It’s phrased like a question, like she’s asking permission to stay out that long.

“Of course. That sounds good, just be careful.”

“I will. Feel better, Will.”

“Okay.”

Jonathan points with his thumb and quirks his lips in a half-smile as El walks away, almost as if to ask, ‘is she always like that?’

“I think she’s starting to feel more comfortable here,” Will says.

“That’s good. That’s really good.”

“Yeah.”

Will goes to crawl back into bed as Jonathan walks to his desk to grab his discarded bowl of soup.

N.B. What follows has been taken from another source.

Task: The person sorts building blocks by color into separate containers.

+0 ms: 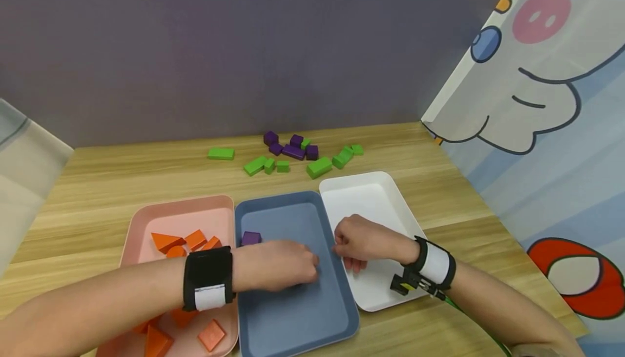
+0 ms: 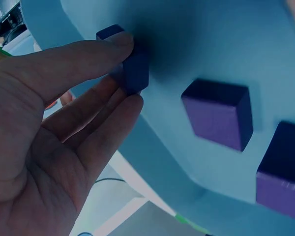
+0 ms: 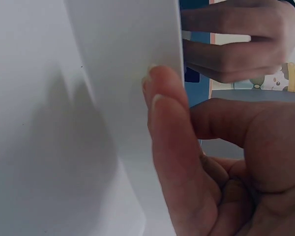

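Observation:
My left hand [image 1: 280, 265] reaches over the blue tray [image 1: 298, 330]. Its thumb and fingertips pinch a dark purple block [image 2: 136, 71] low over the tray floor. Beside that one, a purple cube-like block [image 2: 217, 114] and another purple block [image 2: 285, 172] sit in the tray. In the head view, one purple block [image 1: 251, 238] shows past the wrist, and the pinched one is hidden under the hand. My right hand [image 1: 363, 238] is at the left side of the white tray [image 1: 376, 183], its thumb and fingers pinching the rim, fingers on the inner side.
On the left, a pink tray [image 1: 183, 205] contains several orange blocks [image 1: 167, 242]. Behind the trays lie several green blocks [image 1: 319, 167] and several purple blocks [image 1: 293, 152]. A grey wall [image 1: 219, 53] bounds the table at the back.

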A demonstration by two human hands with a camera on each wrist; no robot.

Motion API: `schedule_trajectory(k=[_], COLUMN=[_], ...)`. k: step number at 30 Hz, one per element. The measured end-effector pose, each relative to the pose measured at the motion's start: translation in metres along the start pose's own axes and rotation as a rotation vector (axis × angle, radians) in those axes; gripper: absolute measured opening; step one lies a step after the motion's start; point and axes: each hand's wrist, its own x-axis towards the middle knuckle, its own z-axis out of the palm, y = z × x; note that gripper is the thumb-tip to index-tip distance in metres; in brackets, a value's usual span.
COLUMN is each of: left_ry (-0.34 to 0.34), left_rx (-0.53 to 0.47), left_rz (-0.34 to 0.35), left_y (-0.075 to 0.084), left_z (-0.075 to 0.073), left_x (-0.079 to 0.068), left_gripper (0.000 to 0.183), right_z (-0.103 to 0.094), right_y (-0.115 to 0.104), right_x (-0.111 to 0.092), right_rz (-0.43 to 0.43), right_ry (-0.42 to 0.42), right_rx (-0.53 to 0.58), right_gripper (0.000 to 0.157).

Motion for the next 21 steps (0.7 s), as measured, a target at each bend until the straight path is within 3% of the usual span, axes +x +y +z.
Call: schedule_trajectory(k=[6,12,16,21], left_ry=[-0.022,-0.032,-0.059,-0.04], left_rx=[0.003,-0.119,-0.224,-0.271], left_rz=[-0.003,0.005,-0.025,-0.101], left_y=[0.002,-0.005,-0.015,-0.032], left_z=[0.004,0.002,-0.003,-0.011], left_x=[0.0,-0.001,-0.001,-0.005], left_gripper=[0.012,0.022,0.028,0.031], right_z=[0.0,0.0,0.0,0.0], right_y=[0.001,0.002,0.001,0.001], right_x=[0.0,0.0,0.0,0.0], right_rz=[-0.009,-0.014,-0.005,0.003], right_ry=[0.002,0.002,-0.001,-0.002], right_rx=[0.0,-0.003,0.001,-0.001], right_gripper=[0.028,0.028,0.027,0.027])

“Do you want more?” His brother asks.

“Not right now. Thanks though.”

Right as he’s getting settled, there’s a crinkle of static from underneath his bed.

His comm.

He hasn’t heard it in weeks.

Jonathan laughs, immediately knowing what it is.

“I’ll let you get that, but remember, no friends over today.” He reaches to brush Will’s bangs out of his face. “But maybe tomorrow if you seem better, okay?”

“Okay.”

Will’s heart warms at the small gesture of affection.

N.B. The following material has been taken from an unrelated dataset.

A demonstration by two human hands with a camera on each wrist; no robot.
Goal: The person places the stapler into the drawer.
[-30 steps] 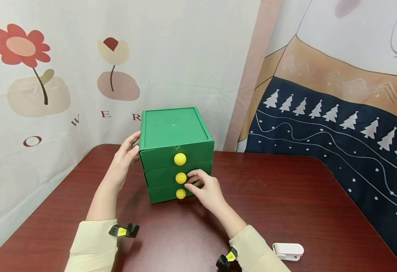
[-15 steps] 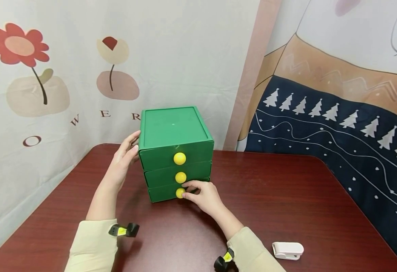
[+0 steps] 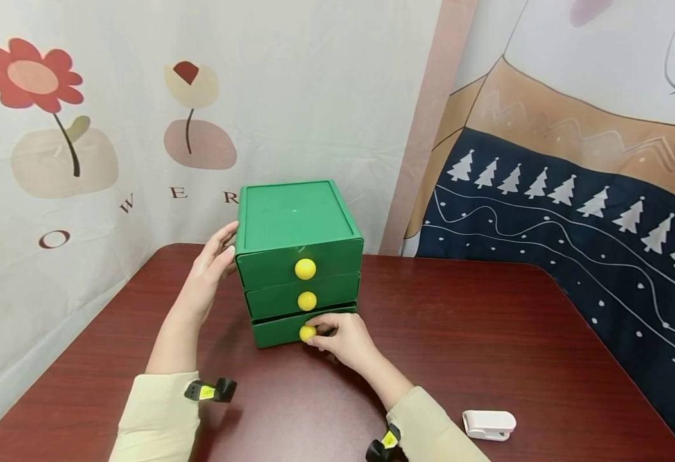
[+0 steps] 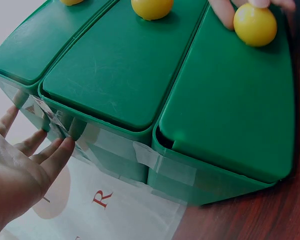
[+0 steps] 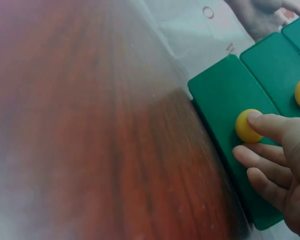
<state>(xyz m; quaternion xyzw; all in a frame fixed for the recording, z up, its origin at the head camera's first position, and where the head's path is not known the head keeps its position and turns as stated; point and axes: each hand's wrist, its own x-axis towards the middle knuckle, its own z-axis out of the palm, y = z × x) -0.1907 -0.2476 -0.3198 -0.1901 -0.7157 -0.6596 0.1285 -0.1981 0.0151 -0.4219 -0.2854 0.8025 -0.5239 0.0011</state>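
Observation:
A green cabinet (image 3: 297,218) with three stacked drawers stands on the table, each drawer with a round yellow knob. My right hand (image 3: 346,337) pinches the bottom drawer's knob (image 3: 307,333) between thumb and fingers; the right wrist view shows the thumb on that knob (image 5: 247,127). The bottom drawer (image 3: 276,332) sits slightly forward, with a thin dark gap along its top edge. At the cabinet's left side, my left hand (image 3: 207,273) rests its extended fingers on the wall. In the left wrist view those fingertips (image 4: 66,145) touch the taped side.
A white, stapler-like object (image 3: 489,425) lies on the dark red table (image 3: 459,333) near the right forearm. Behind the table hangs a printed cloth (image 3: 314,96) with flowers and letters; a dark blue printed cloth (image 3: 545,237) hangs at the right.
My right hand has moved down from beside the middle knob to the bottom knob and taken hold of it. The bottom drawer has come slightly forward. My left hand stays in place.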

God, he’s missed his brother.

The comm crinkles again, and he untangles himself from his covers to dive under his bed. By the time he’s found it, Jonathan’s gone.

He lays sprawled on the floor, flipping through channels until he gets the right one.

“Will, this is Mike, do you copy?”

Mike.

_Mike_.

Calling him over the comm for the first time all summer.

A petty part of him is tempted not to answer, but the rest of him, the wholehearted pure part of him, knows that he could _never_ ignore Mike.

“Mike, this is Will. I copy.”


	7. Chapter 7

**Summary for the Chapter:**

> Will has a weakness and its name is Mike.

**Notes for the Chapter:**

> I've been neglecting all my other stories to write this one

“Where have you _been?_ Lucas and I have been looking for you for _days_ , man.”

Will feels betrayed by his own heart; the fact that it warms at the idea of his friends noticing his absence, even if it had taken a little while.

“Nowhere. Just out with Max and El.”

“So, are you guys like…friends now?” Mike’s voice sounds incredulous, as if he can’t believe the very thought of Will spending his free time with their ex-girlfriends.

“Yeah. They’re cool.”

“I mean, yeah. Yeah, they are. I just didn’t know you guys were—” Mike pauses, “that you knew each other that well.”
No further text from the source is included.